Комната для посетителей была узкой. Высокие решётчатые окна пропускали тусклый свет, дверь обита железом, на потолке керосиновая лампа, и она качалась от едва уловимого ветра, исходящего от распахнутой железной двери.

— Принц Фредер? — не поверил Джексон, когда на своих ногах приковылял в камеру. Он подумал бы, что ослеп и оглох, но висящая лампа качнулась и направила свет на лицо кронпринца.

— Оставьте нас, — приказал Фредер, смотря на него исподлобья.

— Ваше Высочество, — сказал охранник, — мы не можем оставить нас наедине с приговорённым к смерти убийцей вашего брата. Это опасно для вас.

— То, о чём мы будет вести речь, относится к государственной тайне и к вопросам моей семьи, — продолжил невозмутимо Фредер. — Прошу вас удалиться. Или мне позвать Рэдликса? Или сразу отправить известие герцогу Огастусу, что мне запрещают пообщаться с Марионом?

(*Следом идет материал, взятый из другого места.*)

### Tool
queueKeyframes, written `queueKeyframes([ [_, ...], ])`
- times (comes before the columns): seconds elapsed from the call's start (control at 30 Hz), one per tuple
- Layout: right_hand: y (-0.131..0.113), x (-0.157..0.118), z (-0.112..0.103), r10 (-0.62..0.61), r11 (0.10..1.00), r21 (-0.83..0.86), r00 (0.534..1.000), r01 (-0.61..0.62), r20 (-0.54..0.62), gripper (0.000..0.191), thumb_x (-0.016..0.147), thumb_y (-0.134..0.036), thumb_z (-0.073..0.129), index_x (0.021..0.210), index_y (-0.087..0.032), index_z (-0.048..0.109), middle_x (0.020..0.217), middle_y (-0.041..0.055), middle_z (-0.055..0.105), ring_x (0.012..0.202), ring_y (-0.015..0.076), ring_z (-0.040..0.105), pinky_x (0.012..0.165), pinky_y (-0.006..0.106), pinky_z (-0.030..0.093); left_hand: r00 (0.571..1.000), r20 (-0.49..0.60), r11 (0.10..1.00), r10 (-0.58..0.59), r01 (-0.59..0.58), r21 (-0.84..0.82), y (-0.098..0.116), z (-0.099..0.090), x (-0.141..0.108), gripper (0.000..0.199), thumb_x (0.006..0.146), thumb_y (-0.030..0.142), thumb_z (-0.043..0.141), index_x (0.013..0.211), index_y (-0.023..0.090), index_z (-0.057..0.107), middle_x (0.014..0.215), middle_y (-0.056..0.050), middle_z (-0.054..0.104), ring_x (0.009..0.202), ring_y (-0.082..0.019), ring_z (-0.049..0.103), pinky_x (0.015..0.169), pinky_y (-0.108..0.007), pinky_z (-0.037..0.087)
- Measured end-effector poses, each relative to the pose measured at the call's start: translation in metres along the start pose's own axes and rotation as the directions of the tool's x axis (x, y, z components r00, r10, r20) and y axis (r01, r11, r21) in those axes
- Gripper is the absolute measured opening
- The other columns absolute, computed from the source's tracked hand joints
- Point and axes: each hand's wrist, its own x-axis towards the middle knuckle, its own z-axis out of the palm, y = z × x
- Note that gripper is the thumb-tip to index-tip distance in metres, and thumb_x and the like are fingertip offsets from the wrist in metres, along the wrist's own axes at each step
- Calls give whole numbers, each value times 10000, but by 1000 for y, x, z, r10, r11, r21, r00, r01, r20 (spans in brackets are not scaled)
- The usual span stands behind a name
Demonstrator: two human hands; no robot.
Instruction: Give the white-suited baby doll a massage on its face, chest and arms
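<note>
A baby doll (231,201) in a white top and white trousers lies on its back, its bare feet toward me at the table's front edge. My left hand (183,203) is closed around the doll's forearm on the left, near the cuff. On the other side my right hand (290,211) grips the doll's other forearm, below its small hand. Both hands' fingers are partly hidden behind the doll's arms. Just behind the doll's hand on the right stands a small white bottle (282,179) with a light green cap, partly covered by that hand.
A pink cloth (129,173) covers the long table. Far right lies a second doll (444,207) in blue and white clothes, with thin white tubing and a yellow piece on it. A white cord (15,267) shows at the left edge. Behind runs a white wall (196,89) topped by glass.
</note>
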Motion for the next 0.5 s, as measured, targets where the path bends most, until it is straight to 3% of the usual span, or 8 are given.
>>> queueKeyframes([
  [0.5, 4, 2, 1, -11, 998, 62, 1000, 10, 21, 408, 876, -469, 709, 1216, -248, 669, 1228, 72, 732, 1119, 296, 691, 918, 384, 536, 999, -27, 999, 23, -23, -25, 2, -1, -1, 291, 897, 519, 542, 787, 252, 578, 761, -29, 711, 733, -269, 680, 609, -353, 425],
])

Дядя вернулся из Санпавы, и он устал.

— Мы будем за дверью, — второй охранник сжал губы.

— Подслушанный разговор будет на вашей совести. Ваш начальник Рэдликс исполнит любой дядин приказ. Я не ручаюсь, что пальцев на ногах у вас останется больше, чем у Мариона.

Охранники хотели было заковать Джексона цепями, но Фредер настоял на немедленном удалении из камеры.

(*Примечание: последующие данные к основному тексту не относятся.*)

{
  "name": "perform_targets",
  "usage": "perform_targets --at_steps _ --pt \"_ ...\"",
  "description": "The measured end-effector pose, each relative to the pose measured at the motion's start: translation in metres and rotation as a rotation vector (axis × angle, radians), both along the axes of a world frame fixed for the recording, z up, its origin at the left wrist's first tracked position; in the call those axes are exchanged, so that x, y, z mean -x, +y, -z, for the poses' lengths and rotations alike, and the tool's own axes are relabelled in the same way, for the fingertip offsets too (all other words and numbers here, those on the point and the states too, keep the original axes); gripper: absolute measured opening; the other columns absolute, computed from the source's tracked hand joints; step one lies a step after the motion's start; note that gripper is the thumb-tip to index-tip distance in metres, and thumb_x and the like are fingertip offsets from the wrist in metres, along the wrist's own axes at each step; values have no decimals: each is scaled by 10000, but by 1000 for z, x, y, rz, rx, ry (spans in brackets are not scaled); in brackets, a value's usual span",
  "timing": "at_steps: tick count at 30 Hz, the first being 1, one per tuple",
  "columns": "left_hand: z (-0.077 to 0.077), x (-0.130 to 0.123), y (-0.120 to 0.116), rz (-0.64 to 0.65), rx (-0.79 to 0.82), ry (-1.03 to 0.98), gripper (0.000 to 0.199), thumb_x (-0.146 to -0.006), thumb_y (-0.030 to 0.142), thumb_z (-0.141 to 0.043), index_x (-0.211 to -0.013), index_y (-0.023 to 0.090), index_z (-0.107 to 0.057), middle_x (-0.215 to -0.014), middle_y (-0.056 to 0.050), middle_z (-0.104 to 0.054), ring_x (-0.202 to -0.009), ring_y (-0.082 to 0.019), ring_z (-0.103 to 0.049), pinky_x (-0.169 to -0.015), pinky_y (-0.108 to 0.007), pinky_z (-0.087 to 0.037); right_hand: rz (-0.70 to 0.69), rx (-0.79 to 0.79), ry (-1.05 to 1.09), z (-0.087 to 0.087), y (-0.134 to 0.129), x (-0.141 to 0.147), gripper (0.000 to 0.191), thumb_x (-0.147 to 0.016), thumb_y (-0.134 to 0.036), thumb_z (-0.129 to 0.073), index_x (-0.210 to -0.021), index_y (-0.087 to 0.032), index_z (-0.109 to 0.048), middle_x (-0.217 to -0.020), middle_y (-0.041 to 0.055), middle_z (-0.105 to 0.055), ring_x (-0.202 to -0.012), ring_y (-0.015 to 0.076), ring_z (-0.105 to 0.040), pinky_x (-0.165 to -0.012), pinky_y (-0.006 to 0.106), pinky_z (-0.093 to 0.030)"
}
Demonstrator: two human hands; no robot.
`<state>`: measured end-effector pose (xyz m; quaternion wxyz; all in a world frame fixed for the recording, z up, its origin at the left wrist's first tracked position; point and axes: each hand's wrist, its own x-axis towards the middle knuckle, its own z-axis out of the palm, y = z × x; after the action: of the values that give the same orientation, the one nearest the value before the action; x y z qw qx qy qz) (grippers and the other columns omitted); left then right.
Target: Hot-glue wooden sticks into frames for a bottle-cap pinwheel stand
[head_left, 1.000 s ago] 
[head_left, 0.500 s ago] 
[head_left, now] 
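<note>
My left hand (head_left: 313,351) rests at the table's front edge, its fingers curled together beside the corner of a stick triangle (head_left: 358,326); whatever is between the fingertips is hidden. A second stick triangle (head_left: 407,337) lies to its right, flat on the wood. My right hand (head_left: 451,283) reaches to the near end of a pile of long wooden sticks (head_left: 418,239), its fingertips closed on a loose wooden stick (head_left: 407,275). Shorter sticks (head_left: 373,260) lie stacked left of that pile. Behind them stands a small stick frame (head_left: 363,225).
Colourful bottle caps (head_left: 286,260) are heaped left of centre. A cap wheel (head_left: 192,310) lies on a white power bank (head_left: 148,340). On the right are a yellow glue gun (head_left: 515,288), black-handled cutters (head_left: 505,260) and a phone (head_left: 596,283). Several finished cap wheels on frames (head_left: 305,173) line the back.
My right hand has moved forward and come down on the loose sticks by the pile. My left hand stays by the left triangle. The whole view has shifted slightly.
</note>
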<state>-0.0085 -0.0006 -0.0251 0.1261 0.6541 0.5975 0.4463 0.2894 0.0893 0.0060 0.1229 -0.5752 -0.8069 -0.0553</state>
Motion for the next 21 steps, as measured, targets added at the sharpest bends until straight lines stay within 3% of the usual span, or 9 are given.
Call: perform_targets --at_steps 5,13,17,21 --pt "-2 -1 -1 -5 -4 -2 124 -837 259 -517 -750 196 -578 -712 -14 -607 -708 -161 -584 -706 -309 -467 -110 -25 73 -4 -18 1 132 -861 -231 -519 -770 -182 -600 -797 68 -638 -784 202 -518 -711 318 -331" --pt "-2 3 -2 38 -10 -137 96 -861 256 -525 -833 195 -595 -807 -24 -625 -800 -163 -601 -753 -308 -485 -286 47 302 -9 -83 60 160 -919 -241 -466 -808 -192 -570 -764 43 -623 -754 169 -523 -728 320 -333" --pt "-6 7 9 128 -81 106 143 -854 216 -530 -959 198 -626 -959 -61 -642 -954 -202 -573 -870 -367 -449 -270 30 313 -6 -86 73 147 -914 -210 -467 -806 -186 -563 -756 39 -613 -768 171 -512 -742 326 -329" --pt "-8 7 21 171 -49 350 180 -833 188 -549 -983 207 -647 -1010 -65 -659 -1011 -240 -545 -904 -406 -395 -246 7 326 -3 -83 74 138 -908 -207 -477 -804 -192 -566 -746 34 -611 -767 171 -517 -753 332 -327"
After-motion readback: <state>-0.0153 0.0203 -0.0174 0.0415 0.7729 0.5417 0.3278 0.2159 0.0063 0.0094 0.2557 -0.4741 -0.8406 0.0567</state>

— Вы так решительны, Ваше Высочество. Явились убить меня? — насмешливо сказал Джексон, когда они остались одни.

— Если бы хотел стать палачом, то припрятал бы у себя на теле перочинный нож, а так я его выложил вместе с револьвером, когда меня досматривали. А вы отходите от пыток, прорезается голосок, — Фредер присел стул.

— Меня днём навещал один прекрасный человек и он наделил меня силой, — Джексон сказал правду. «Делия, я держусь благодаря тебе».

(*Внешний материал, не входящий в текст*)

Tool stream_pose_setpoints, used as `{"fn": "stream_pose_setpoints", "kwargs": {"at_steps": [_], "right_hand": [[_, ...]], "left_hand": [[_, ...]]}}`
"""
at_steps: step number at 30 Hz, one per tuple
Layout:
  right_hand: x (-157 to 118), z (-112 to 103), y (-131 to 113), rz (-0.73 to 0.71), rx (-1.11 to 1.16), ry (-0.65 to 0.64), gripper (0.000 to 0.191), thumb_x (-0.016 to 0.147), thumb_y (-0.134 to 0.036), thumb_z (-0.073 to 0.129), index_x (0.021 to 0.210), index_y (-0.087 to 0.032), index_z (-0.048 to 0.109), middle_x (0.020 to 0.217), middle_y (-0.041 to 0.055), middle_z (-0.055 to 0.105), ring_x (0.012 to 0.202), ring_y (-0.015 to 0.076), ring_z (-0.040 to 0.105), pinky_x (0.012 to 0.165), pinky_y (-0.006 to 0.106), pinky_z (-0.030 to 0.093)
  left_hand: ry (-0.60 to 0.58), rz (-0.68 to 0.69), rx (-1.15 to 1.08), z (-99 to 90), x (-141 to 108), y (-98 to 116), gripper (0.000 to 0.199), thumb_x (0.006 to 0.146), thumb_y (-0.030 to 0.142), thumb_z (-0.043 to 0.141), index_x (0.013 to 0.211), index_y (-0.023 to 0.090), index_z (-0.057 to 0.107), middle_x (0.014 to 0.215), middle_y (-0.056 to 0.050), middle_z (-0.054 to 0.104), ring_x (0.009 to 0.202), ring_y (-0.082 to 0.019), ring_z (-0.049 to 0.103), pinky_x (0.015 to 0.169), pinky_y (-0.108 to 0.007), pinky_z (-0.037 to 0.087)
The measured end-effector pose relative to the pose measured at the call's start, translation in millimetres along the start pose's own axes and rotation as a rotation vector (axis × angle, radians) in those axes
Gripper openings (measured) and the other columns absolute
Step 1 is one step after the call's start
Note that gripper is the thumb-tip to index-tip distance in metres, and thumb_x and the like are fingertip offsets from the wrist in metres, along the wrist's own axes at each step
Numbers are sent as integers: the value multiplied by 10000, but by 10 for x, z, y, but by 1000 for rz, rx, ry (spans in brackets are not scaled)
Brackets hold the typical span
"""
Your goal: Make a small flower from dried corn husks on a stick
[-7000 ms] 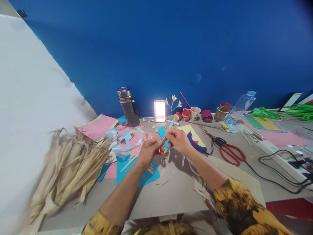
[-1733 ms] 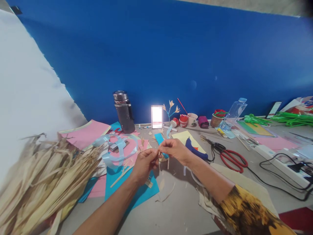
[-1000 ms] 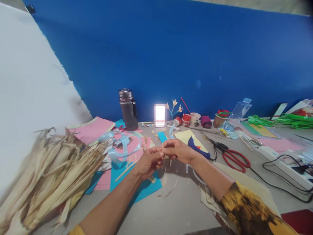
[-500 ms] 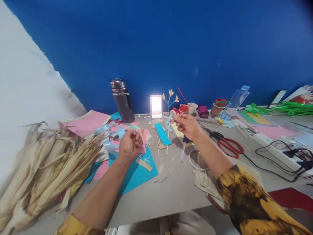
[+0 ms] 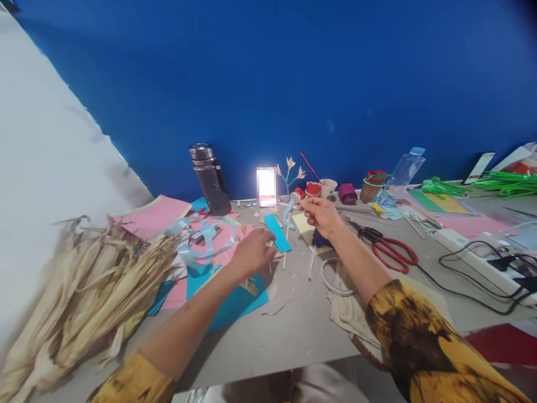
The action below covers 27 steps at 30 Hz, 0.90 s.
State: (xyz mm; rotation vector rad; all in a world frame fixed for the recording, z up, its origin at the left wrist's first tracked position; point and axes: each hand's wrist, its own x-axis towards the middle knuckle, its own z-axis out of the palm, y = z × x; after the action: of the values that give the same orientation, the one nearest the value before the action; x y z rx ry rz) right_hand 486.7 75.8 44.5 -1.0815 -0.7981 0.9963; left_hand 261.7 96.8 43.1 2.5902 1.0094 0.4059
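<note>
My left hand (image 5: 254, 252) reaches over the blue paper sheet (image 5: 235, 310), palm down, its fingers loosely extended beside a bright blue paper strip (image 5: 277, 233). Nothing shows in its grasp, though the fingertips are partly hidden. Farther right, my right hand (image 5: 321, 215) is raised with thumb and forefinger pinched together. A curl of light blue ribbon (image 5: 288, 215) hangs at those fingertips; the exact grip point is small and unclear. Just behind it rises a small stem of pale husk flowers (image 5: 290, 164) with blue branches.
Dried corn husks (image 5: 96, 296) lie at left, near loops of light blue ribbon (image 5: 226, 240). A dark thermos (image 5: 211, 182) and a glowing phone (image 5: 266, 187) stand at the back. Red-handled scissors (image 5: 394, 254), a white tape ring (image 5: 325, 277) and a corded power strip (image 5: 470, 257) lie right.
My left hand has moved right from over the pink paper toward the blue strip, its curled fingers opening out. The right hand keeps its pinch almost in place.
</note>
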Motion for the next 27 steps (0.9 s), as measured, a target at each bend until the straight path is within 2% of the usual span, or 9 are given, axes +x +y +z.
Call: {"fn": "stream_pose_setpoints", "kwargs": {"at_steps": [3, 6, 8, 11, 13, 17, 19, 22, 27], "right_hand": [[21, -13, 40, -8, -25, -3, 356, 542, -387, 860, 665, -158, 616, 762, 40, 672, 513, 49, 407, 382, 164, 225], [42, -30, 75, -6, -47, 1, 377, 525, -406, 865, 669, -157, 621, 753, 40, 672, 517, 53, 415, 384, 162, 232], [52, -43, 82, -5, -57, 1, 382, 525, -421, 862, 675, -160, 626, 752, 39, 672, 516, 56, 416, 383, 166, 229], [57, -63, 69, -12, -70, 3, 375, 535, -428, 852, 675, -165, 624, 747, 35, 669, 516, 58, 417, 385, 171, 227], [56, -71, 58, -11, -70, 4, 371, 540, -425, 849, 675, -165, 621, 756, 33, 669, 521, 56, 422, 389, 166, 231], [60, -80, 66, 11, -85, 8, 373, 542, -425, 846, 687, -162, 625, 760, 31, 668, 515, 51, 420, 388, 159, 227], [66, -85, 87, 13, -113, 5, 369, 550, -431, 838, 692, -162, 630, 756, 30, 669, 512, 52, 419, 387, 163, 224], [74, -98, 121, 13, -162, 1, 350, 579, -437, 823, 704, -165, 642, 769, 27, 676, 527, 57, 429, 398, 165, 242], [67, -110, 144, -12, -211, -11, 299, 613, -417, 804, 712, -172, 664, 758, 20, 673, 555, 69, 442, 427, 171, 283]], "left_hand": [[-38, 62, 295, 242, 41, 159, 291, 796, 295, 647, 1066, 191, 675, 1105, -130, 621, 1084, -298, 559, 862, -398, 453], [-31, 75, 410, 370, 106, 176, 247, 840, 319, 624, 1047, 197, 681, 1081, -124, 625, 1091, -306, 552, 834, -399, 441], [-32, 58, 422, 385, 145, 127, 191, 893, 269, 546, 987, 190, 692, 1018, -115, 647, 1045, -289, 575, 815, -391, 428], [21, -14, 407, 295, 178, 30, 240, 922, 186, 459, 883, 175, 696, 940, -111, 663, 950, -262, 601, 807, -379, 407], [143, -58, 370, 162, 183, -35, 244, 924, 185, 453, 870, 175, 691, 931, -113, 664, 929, -257, 599, 810, -366, 400], [543, -94, 180, -176, 147, -135, 217, 933, 229, 458, 916, 202, 672, 1006, -105, 661, 953, -252, 593, 810, -330, 414], [656, -76, 91, -290, 107, -149, 186, 918, 212, 472, 917, 213, 658, 1006, -95, 653, 958, -248, 590, 827, -323, 422], [625, -20, 36, -303, 23, -105, 176, 910, 185, 469, 892, 211, 643, 980, -91, 644, 956, -240, 587, 851, -324, 429], [403, 3, 67, -7, -224, 98, 242, 925, 169, 417, 838, 196, 641, 946, -108, 645, 923, -241, 594, 823, -332, 432]]}}
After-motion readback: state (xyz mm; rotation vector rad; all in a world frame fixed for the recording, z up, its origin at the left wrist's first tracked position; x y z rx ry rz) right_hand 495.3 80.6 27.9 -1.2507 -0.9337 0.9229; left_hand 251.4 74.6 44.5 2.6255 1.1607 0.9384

— Как с вами обращаются? Хорошо кормят?

— В последние дни балуют, дают побольше мясного, — Джексон не врал. — Перед глазами тысячи зенрутчан я должен выглядеть прилично.

— Миллионами, — поправил его Фредер. — Тысяча человек только на площади Славы будет стоять, остальной Зенрут устремится в стекло. Тенкуни, Камерут, Иширут тоже взглянут на вашу кончину. Фанин Марион, вам снятся кошмары или ваши сны спокойные, смиренные?

Джексон поморщился и повернулся на стуле лицом к Фредеру. Принц сидел в напряжённой позе с расставленными по бокам руками. Его забота пугала хуже жестокости Рэдликса. Но у Джексона не было иного выхода, как отвечать принцу.

— Мне снятся удивительные сны, — выпалил Джексон и вмиг его грудь узнала, что такое облегчение. Слова так и полезли из него. — До приговора я видел кошмары. А как узнал я свою участь, то сны наполнились красками и светом. Я гуляю по красивым садам, на деревьях растут дивные и вкусные плоды. Представьте, во сне я чувствую их сладкий спелый вкус! Кажется, я в садах Создателей! Но нет — идут мои дядя и тётя, идут друзья. Ни одного покойника! Все, кто жив, бесятся и смеются в садах. Родственники, Урсула, мои школьные друзья, товарищи по Санпаве… Собака моя!